Ghulam Mohammed Sheikh believes living in India means living simultaneously in several cultures and times. “The past exists as a living entity alongside the present, each illuminating and sustaining the other,” says the artist.
Sheikh holds a unique position in the contemporary art scene as an artist and an art teacher, having successfully kept the two roles apart and not inflicting one upon the other. For him, painting has been a kind of confrontation from the time he grew up in the provincial town of Surendranagar in Saurashtra. Belonging to a lower middle class Muslim family where it was not customary to think of painting as a profession, he insisted upon going to Baroda to study art and received the Master’s degree from the M S University. The Baroda experience opened up many avenues of interest and exploration, both creative and intellectual. He was exposed to the arts of the world — traditional contemporary, eastern and western, and felt the strong presence of his teachers whose shadows he cannot escape.
The 1937-born Sheikh knew of the artists of the past but could not connect with them. The slogan of the day was to be here, the moment of modern art. He painted in a flush of frenzy, in an expressionist sort of way. This was a release, but there was great restlessness. When he received the National Award for painting and a Commonwealth Scholarship to study at the Royal College of Art, London, he travelled to England, where op and minimalism were in their heyday but he remained unconvinced about the surface culture of this kind of art. What really moved him were the collections of Indian miniature paintings as well as those of early Italian masters like Piero Della Francesca that he saw in the British galleries. A visit to Italy and a close study of Italian Renaissance art convinced him of its similarity to Indian miniatures.
“I saw that many paintings dealt with the physical world; some even portrayed stark, physical violence. Looking at these paintings filled me with a number of ideas and experiences — some I was able to articulate, others remained latent half-formulated.”
He recalled the murals of Shekhawati in Rajasthan with their strong narrative style and the scroll paintings of Bengal, which called for the crucial participation of the viewer as the animated performer recited the story, and the multiplicity of the traditional forms and images and the boundless energy of the pictures made a deep impact on him. Difference, he found out, was not a sign of disunity. In painting, individual vision was not an exclusive private preserve; it stood out more in sharing than in separation.

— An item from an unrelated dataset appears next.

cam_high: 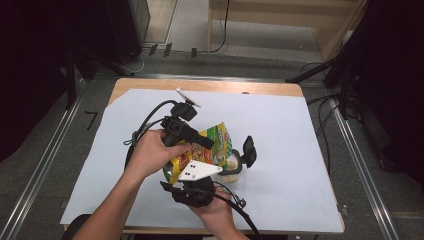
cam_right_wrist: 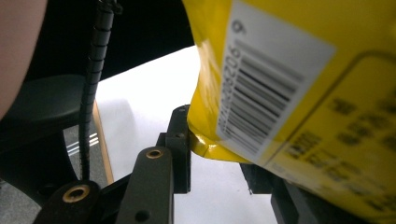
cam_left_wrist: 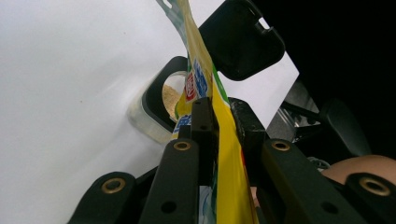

On return to India, he saw the past still alive and in interaction with elements of change, unharmonised yet vital. Much
of what he had left behind came back to him — the childhood strangely in the company of new images. He felt that it would
be impoverishing, unreal and artificial to give up anything — even out of a sense of guilt — the kind of naturalism he was taught at the school of art, for they had now become part of his life experience. In his watershed canvas “Returning Home After A Long
Absence,” he juxtaposed a congested row of homes and a fuming factory with angels,
the prophet from a famous Persian miniature and his mother’s portraits, and thus set
the pattern for his paintings to be an extension of his total experience. The exercise was not so much about finding “roots” which
already existed, but about arriving at a language commensurate with an image that was part of the personality.
This was also the time when he travelled a great deal within the country and it was within the vast landscape that he invested his new-found understanding and excitement, sensation and experience. During the journeys, he realized that the familiar horizons gave way and lands that seemed beyond emerged in succession, strangely reminiscent of the landscape in Mughal painting.
As an Indian artist Sheikh himself has reacted strongly to the environment around him, and in his largest painting entitled “City For Sale” (in the collection of the Trustees of the V & A Museum) on which he worked for three years, the main theme is Hindu-Muslim riots, urban brutalisation, its agonies and anguish. His paintings during the Emergency also document his sharp reaction to events and environment.
Then he began a small painting while reading Kathasaritasagar — the Ocean of Stories — with a story of Vetal and King Vikramaditya. The idea was to find a pictorial equivalent for the magic of a story within a story. In a further step in his voyage into myth and autography, Sheikh executed six large paintings titled “Journey”(Pathvipathi) — a continuous panel. Each of the six panels is like a musical composition and their lush green trees, winged horses and various other symbols seem to strike one again and again with a musical fluidity.
“Pathvipath” is marked by an imminent concern with the idea of journey seeking the never-to-be found, and that concern persists in his latest works as well.
Sheikh, a Padma Shri winner, has continuously exhibited in India and abroad. His works were included in the exhibition of Contemporary/Indian Art at the Royal Academy London, and the Hirshhorn Museum Washington. He had a one-way retrospective at the Centre Georges Pompidou, Paris. He writes on art in Gujarati, Hindi and English and lectures widely in India and Europe.